# Top Quality Work



## TraTech (Jan 22, 2012)

Went to a apartment today for a walk through on a maintenance contract. All the sinks on the basement floor are plumbed in this way. What a great way to prevent a clog from coming up the sink..... What do you all think.


----------



## fhrace (Sep 7, 2009)

Very nice.


----------



## 130 PLUMBER (Oct 22, 2009)

Looks good from my house


----------



## 130 PLUMBER (Oct 22, 2009)

Is that a back water valve????


----------



## DesertOkie (Jul 15, 2011)

I bet at sometime the guy on the other side of the back to back sink had a mobile dish washer hooked up to the sink.


----------



## walker426 (Oct 17, 2011)

TraTech said:


> Went to a apartment today for a walk through on a maintenance contract. All the sinks on the basement floor are plumbed in this way. What a great way to prevent a clog from coming up the sink..... What do you all think.


Looks like a hair trap


----------



## Mississippiplum (Sep 30, 2011)

They need a little putty where the basket strainer connects to the tail piece, I see a water stain there lol

sent from the jobsite porta-potty


----------



## justin (May 14, 2010)

looks like some mike holmes shiit!


----------



## rusak (Sep 20, 2008)

That looks like a backwater valve. I think the unit is on the 1st floor.


----------



## TraTech (Jan 22, 2012)

That is a backwater valve


----------



## Widdershins (Feb 5, 2011)

Looks like a 2" Canplast backwater valve to me.


----------



## Tommy plumber (Feb 19, 2010)

The stops appear to be old soldered on globe valves with the 1/2" copper reduced with a 1/2" x 3/8" soldered bushing. Not done nowadays.

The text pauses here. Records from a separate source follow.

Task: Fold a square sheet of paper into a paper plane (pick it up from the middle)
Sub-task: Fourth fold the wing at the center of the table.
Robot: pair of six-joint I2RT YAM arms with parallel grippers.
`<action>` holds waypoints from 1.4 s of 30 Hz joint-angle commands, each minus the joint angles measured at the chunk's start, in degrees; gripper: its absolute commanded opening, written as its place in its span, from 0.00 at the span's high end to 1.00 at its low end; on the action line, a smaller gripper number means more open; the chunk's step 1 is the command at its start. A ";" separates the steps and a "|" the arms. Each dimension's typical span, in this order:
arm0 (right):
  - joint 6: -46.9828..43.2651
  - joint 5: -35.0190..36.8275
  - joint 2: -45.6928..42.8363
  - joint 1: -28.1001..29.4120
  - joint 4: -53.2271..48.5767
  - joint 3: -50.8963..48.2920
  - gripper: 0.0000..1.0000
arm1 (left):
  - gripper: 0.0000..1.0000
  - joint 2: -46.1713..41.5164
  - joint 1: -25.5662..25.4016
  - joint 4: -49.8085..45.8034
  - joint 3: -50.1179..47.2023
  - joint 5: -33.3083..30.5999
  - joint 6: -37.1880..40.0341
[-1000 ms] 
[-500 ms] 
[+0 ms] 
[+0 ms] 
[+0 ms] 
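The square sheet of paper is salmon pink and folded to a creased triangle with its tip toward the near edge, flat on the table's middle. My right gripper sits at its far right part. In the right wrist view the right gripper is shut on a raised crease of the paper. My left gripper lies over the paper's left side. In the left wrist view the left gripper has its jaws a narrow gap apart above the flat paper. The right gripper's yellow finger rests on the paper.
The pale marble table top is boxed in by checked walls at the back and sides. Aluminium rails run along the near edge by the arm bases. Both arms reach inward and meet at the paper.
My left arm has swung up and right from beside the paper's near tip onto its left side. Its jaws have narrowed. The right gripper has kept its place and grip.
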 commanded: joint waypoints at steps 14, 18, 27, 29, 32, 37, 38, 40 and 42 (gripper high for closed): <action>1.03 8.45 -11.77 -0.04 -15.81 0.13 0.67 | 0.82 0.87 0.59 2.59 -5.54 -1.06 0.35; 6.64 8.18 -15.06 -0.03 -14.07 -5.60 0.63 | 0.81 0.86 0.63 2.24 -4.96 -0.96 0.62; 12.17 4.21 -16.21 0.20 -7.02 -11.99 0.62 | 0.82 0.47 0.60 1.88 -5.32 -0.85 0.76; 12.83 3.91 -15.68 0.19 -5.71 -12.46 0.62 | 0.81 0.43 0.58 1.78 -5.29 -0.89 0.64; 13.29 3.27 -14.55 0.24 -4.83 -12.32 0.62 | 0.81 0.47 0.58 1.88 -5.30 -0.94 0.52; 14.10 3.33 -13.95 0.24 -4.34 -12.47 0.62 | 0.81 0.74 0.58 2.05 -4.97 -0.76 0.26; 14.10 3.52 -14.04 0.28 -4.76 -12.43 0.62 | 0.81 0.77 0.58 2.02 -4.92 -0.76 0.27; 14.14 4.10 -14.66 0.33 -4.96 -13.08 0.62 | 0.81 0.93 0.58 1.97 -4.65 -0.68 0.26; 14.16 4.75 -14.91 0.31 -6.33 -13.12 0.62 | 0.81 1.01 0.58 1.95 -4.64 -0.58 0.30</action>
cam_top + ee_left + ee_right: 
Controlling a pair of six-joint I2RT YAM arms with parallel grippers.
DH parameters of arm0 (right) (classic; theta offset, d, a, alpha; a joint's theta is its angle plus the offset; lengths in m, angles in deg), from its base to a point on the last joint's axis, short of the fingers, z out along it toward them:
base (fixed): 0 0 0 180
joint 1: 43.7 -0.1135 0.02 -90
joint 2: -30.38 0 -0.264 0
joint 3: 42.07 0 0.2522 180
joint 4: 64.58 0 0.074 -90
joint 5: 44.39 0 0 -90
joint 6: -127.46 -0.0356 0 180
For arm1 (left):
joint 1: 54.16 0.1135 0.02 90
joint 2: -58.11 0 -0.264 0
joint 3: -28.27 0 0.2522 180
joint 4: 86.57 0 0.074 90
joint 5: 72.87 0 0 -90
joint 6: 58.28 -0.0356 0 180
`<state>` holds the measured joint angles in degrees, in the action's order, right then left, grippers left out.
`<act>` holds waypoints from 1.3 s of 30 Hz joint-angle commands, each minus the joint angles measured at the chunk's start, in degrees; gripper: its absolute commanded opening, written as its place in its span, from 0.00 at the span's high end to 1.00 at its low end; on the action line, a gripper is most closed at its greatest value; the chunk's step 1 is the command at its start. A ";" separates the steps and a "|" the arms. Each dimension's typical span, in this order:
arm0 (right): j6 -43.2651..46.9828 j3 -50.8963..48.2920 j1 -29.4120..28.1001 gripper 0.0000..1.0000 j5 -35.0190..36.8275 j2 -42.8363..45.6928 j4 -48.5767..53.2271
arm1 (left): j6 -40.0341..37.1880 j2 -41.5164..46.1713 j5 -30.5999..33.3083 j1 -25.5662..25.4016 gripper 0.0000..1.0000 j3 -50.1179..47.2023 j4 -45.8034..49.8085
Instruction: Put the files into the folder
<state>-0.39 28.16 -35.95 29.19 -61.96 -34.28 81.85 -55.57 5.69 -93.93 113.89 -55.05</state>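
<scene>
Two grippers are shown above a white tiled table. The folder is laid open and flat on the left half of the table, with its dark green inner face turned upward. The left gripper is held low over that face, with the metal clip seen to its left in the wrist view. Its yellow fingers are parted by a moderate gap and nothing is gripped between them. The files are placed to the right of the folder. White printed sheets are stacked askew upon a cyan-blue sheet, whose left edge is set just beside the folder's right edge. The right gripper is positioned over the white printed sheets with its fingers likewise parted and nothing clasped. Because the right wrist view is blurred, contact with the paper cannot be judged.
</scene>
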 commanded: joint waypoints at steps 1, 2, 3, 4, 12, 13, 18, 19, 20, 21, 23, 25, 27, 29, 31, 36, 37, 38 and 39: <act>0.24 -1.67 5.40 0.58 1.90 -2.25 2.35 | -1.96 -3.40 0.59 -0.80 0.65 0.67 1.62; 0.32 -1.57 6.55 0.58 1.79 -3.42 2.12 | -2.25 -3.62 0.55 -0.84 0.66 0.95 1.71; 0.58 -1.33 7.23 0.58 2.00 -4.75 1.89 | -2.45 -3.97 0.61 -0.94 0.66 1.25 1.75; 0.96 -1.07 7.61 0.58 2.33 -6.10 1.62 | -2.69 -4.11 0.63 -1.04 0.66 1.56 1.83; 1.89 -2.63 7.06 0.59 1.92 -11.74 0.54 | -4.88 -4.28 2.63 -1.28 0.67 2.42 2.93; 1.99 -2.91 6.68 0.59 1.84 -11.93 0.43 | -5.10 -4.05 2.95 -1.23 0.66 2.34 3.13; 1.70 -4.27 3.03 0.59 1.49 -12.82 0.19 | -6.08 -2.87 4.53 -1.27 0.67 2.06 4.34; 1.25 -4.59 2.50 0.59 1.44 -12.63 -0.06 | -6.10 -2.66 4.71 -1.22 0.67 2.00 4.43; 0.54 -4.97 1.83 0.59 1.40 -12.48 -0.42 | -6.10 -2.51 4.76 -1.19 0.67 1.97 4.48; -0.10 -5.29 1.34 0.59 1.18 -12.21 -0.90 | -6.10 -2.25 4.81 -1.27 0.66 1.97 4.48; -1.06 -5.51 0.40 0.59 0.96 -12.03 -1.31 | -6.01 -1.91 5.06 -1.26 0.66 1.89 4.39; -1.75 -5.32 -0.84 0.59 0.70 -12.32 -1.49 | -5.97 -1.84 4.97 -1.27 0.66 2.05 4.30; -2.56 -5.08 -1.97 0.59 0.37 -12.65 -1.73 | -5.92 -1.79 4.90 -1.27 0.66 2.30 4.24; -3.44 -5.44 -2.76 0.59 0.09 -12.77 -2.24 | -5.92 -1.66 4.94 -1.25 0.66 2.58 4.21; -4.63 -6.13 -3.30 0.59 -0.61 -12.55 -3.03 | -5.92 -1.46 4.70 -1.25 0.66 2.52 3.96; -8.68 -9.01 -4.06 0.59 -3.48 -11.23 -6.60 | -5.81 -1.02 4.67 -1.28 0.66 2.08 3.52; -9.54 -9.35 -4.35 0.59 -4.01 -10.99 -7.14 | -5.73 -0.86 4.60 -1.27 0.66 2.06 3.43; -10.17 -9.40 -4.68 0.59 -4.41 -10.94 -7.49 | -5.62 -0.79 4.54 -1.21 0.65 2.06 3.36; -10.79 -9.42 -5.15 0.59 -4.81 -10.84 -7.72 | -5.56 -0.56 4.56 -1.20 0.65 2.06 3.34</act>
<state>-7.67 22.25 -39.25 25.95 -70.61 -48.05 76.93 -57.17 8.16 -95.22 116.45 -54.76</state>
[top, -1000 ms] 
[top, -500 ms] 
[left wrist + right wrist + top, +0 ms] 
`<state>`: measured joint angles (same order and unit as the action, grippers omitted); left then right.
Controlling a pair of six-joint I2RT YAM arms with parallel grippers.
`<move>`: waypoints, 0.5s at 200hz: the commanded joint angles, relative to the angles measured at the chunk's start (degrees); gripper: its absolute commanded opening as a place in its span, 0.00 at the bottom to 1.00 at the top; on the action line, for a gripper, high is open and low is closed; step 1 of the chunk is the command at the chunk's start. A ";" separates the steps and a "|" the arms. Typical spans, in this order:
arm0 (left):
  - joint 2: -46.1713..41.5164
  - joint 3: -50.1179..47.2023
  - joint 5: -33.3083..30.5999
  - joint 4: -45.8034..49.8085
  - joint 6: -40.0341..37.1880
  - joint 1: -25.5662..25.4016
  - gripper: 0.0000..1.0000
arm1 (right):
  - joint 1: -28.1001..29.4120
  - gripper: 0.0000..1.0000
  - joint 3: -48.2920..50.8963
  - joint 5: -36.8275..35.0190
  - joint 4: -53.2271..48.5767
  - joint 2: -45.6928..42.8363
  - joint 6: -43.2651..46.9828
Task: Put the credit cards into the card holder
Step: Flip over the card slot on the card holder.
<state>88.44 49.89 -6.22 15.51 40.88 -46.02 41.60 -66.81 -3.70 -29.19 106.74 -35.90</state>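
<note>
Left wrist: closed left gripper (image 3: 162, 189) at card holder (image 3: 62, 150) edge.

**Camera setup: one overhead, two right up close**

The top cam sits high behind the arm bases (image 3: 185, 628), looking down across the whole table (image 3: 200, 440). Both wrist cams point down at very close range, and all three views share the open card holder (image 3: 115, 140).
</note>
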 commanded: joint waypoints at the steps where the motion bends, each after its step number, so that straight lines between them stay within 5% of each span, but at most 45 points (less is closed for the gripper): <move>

Cast iron in the wall; looks like an older well-made building.


----------



## TraTech (Jan 22, 2012)

Widdershins said:


> Looks like a 2" Canplast backwater valve to me.


It's 3" actually, bushed down to 1.5"


----------



## Widdershins (Feb 5, 2011)

TraTech said:


> It's 3" actually, bushed down to 1.5"


You are correct.:yes:


----------



## crowejr77 (Jan 5, 2012)

justin said:


> looks like some mike holmes shiit!


:laughing::thumbsup:Right on man!:thumbup:


----------



## bizzybeeplumbin (Jul 19, 2011)

I understand the purpose for the backwater valve and think it solves one issue, but with all the crap that goes down the kitchen sink, grease and all, it is a bad idea. chances are its going to stick closed, or its going to stick open and not work at all. 

I just had a washing machine overflow because there was a laundry sink on it, a kitchen sink drain and a washing machine, someone put a 2" backwater valve on and it was so full of grease and all it stayed closed and the washing machine flooded the first floor. I crawled under and cleaned it up real good, told them they need to maintain it yearly.


----------